A few weeks ago Borders was having a massive tent sale with all items $1.99 and up. After having a marvelous meal at The Cheesecake Factory (The Incredible Grilled Eggplant sandwich sans toasted bun with a side salad), I headed over there with a friend to stock up on back to school reading. Unfortunately there wasn't much of a selection. Fortunately I did find this gem:
Since I'm a bit of a cupcake fanatic, it was a definite sale. They weren't gluten free recipes, but I can turn any recipe into gluten free - easy peasy. One of the cards in the deck was for Banana Butterscotch Cupcakes, which sounded amazing! I love bananas AND butterscotch so throwing those two flavors into a cupcake is pure bliss.
Over the weekend, my brother and his bride threw a party to celebrate their recent marriage. (They were wed by Elvis in Vegas...so cool!) Since every party needs to have cupcakes, I did the honor by supplying them. And with Elvis being famous for his love of bananas, I thought why not? (I could go for a fried peanut butter, banana, bacon sandwich right about now...)
I obviously made them gluten free and boy, were they yummy!
Banana Butterscotch Cupcakes
adapted from Chronicle Books
Makes 12 regular cupcakes
For the Cupcakes:
1 ¼ cups gluten free all purpose flour (I used Jules)
1 tsp of baking powder
½ tsp baking soda
¼ tsp salt
6 Tbsp unsalted butter (at room temp)
1 cup sugar
2 medium bananas mushed (use overripe 'naners)
2 large eggs
½ tsp vanilla extract
¼ cup buttermilk
1 cup butterscotch chips (I used Hershey's, beware Nestle's Butterscotch chips have barley)
For the Frosting:
¼ cup half and half
¾ cup packed light brown sugar
1 stick unsalted butter
1 cup powdered sugar
½ tsp vanilla extract
Preheat oven to 350 degrees and start lining those cupcake tins with baking cups.
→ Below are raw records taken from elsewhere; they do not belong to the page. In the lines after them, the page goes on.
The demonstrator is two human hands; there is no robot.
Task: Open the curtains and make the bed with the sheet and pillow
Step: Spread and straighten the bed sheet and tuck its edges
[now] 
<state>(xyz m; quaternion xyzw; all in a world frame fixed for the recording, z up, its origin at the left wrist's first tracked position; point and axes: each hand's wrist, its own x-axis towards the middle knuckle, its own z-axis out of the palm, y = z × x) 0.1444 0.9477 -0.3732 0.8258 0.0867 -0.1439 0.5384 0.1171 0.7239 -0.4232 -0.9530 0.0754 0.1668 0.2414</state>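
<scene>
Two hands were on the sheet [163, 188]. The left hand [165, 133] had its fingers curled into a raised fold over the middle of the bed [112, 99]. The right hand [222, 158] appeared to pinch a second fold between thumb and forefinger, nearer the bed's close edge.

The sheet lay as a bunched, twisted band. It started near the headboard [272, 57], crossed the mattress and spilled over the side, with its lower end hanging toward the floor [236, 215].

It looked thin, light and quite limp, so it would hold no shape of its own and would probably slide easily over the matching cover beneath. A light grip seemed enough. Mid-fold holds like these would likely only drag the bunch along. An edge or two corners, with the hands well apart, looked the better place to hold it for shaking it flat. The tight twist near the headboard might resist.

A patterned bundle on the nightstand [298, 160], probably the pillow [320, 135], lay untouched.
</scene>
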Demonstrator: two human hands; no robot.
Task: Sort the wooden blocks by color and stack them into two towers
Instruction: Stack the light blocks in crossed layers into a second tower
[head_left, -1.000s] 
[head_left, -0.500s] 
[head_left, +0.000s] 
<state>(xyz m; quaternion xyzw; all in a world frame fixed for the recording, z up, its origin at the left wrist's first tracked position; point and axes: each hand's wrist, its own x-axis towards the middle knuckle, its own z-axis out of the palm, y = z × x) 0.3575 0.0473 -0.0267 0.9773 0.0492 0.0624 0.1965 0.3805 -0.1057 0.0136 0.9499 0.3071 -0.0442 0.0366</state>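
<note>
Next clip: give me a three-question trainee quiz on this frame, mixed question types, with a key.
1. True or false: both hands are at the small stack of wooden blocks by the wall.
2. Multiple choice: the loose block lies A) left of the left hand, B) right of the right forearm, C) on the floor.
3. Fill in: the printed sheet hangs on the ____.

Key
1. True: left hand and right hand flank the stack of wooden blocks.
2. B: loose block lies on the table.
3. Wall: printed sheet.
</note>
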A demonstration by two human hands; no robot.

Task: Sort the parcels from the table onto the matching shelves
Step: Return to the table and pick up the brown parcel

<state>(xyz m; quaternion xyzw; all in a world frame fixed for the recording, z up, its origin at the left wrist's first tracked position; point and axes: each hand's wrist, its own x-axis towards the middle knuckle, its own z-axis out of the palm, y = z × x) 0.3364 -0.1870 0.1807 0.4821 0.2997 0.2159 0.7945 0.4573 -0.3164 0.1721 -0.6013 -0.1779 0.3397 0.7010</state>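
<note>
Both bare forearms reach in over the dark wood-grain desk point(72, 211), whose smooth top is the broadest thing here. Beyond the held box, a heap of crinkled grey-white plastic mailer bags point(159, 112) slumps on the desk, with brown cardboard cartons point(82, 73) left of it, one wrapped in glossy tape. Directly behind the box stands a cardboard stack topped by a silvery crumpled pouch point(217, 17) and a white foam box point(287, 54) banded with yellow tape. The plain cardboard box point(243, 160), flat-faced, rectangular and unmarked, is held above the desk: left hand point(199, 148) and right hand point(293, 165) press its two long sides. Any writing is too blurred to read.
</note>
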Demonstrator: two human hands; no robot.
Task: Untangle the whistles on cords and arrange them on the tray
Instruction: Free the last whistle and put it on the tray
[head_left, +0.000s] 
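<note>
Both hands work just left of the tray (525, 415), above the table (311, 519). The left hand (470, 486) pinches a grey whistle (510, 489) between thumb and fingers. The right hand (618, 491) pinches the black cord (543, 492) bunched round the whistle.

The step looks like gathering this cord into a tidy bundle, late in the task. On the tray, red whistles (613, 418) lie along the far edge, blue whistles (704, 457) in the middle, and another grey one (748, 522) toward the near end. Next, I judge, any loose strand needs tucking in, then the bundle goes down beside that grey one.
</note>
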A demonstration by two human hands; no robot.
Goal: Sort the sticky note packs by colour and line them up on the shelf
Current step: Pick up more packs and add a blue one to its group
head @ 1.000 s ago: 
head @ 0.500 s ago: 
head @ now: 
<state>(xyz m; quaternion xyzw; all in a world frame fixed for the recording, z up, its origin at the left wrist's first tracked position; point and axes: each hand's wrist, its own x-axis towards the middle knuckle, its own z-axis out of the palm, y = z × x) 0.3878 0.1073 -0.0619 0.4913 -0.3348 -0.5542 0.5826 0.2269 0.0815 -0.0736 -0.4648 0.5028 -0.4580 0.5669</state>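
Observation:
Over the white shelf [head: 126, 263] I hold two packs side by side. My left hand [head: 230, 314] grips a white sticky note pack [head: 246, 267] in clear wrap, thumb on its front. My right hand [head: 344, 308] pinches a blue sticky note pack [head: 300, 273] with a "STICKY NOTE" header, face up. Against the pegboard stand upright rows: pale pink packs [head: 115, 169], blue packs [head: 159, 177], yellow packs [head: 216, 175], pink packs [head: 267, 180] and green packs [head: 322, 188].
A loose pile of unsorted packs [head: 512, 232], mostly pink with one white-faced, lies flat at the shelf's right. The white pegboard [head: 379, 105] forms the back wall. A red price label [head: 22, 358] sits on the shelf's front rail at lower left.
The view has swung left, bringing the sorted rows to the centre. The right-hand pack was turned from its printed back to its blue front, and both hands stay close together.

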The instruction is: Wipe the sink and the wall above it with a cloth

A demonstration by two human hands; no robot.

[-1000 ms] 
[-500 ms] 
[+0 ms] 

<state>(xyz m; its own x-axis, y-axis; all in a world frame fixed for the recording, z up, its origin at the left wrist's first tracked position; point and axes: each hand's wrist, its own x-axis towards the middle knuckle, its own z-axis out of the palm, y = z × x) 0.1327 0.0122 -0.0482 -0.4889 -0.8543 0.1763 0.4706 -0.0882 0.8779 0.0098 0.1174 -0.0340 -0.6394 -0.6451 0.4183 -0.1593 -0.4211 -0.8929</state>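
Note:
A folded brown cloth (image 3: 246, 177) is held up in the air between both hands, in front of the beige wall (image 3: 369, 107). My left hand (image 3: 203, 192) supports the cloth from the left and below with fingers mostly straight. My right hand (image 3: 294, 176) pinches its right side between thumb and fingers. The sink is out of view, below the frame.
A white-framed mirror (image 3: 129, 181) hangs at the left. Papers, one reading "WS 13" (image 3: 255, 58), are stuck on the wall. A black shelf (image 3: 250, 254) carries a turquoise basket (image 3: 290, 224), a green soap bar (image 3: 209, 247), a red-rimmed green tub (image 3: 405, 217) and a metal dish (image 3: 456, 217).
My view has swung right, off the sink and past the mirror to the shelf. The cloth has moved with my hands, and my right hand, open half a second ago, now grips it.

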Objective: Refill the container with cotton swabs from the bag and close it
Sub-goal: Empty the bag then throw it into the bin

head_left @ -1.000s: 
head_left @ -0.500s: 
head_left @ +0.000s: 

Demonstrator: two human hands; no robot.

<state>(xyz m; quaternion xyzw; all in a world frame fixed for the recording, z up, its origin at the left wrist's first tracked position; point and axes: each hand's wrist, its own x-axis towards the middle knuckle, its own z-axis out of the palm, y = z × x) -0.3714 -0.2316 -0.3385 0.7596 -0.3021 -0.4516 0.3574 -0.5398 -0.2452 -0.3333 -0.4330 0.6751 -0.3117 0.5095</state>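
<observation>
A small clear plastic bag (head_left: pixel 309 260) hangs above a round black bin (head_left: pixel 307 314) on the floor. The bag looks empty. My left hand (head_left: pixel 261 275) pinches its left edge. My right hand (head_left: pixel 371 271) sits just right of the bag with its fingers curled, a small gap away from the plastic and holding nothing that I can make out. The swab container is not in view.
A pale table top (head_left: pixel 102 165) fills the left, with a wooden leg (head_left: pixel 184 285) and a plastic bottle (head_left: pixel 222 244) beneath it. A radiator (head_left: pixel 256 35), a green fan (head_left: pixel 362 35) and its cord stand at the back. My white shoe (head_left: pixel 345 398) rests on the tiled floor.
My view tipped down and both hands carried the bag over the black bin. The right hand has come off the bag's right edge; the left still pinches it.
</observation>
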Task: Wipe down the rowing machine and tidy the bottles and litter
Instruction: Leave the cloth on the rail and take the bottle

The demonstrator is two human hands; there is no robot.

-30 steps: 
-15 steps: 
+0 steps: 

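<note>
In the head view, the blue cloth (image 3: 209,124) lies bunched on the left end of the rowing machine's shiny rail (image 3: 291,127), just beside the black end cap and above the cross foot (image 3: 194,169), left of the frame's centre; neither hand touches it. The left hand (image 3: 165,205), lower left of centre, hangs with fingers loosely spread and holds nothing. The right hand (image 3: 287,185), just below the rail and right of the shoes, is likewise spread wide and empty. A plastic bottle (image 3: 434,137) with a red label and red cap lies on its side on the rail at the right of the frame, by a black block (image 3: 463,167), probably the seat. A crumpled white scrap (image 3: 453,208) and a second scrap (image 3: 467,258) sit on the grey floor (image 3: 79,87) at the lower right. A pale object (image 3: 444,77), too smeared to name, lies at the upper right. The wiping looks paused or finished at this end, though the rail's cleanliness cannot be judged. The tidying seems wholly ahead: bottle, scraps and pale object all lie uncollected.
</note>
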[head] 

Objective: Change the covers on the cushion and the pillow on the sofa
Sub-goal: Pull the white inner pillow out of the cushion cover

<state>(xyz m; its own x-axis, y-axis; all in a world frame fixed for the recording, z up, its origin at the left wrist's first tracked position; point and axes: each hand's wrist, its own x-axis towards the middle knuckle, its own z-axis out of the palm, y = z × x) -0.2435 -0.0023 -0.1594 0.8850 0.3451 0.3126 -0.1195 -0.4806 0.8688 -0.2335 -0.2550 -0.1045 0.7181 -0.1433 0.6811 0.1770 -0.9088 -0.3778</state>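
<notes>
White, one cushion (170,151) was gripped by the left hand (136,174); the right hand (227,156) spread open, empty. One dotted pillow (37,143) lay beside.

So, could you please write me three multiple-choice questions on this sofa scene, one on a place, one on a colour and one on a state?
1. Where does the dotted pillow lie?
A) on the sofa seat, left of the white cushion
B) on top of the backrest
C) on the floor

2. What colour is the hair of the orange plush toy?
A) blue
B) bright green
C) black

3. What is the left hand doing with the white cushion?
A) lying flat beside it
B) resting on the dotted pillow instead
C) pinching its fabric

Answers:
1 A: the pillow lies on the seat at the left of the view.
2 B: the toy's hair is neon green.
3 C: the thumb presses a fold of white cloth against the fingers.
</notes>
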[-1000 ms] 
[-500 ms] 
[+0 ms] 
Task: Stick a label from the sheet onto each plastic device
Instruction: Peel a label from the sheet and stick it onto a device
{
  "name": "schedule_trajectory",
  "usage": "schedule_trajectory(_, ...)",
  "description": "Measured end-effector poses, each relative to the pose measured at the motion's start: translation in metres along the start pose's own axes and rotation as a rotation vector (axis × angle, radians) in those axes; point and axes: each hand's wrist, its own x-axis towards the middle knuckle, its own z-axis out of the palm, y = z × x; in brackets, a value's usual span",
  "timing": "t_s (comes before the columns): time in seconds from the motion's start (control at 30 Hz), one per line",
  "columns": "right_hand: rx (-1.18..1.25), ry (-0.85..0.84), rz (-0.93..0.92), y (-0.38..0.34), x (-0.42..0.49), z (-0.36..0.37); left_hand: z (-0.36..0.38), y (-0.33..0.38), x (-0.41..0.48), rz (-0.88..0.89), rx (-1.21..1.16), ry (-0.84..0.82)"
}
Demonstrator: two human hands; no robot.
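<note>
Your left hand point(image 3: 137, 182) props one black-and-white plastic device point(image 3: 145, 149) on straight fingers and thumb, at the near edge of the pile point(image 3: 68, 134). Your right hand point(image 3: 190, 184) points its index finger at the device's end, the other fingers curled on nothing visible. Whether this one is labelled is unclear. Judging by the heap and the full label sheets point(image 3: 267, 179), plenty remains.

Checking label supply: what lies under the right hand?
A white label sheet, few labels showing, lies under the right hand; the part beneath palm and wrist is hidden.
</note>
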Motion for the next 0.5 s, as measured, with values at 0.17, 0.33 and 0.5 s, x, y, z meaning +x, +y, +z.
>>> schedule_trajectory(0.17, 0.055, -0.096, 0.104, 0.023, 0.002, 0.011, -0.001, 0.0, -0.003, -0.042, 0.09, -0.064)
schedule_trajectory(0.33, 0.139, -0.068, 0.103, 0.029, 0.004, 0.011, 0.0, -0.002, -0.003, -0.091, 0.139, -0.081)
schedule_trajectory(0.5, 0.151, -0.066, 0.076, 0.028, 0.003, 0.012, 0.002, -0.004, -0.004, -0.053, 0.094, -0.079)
In a medium bowl, mix together gluten free flour, baking powder, baking soda, and salt.
In a large bowl, beat the butter and sugar with a mixer until blended and creamy, roughly 2 minutes.
Add the banana, mixing until they are blended into the mixture. It's OK if you still see small pieces of banana.
Add one of the eggs, mixing until blended, add the second egg and blend well.
Add vanilla and beat for a minute.
On a low mixer setting, add half of the flour mixture, mixing just enough to incorporate it.
Mix in the buttermilk and the add the remaining flour until the mixture is smooth.
Stir in the butterscotch chips.
Fill the cups ¾ full and bake for about 25-30 minutes or until a toothpick inserted in the center comes out clean.
***While those cupcakes are baking, start mixing up the frosting***
Cool the cupcakes for 10 minutes before removing from tin. Cool completely on a wire rack.
Now to the frosting....
In a medium saucepan, heat half and half and brown sugar over low heat, stirring often until the brown sugar melts. Increase heat to medium-high and bring to a boil. Boil for 1 minute, stirring constantly.
Pour sugar mixture in a heat safe bowl and refrigerate for 45 minutes. (Aren't you glad you started this while the cupcakes were still baking?)
After 45 minutes, using a large bowl, beat the butter and powdered sugar with a mixer on low speed until smooth, about 2 minutes.
Add vanilla and the brown sugar mixture and beat on medium speed until smooth and creamy, about 1 minute.
Frost each cupcake with about 1½ tablespoons of frosting.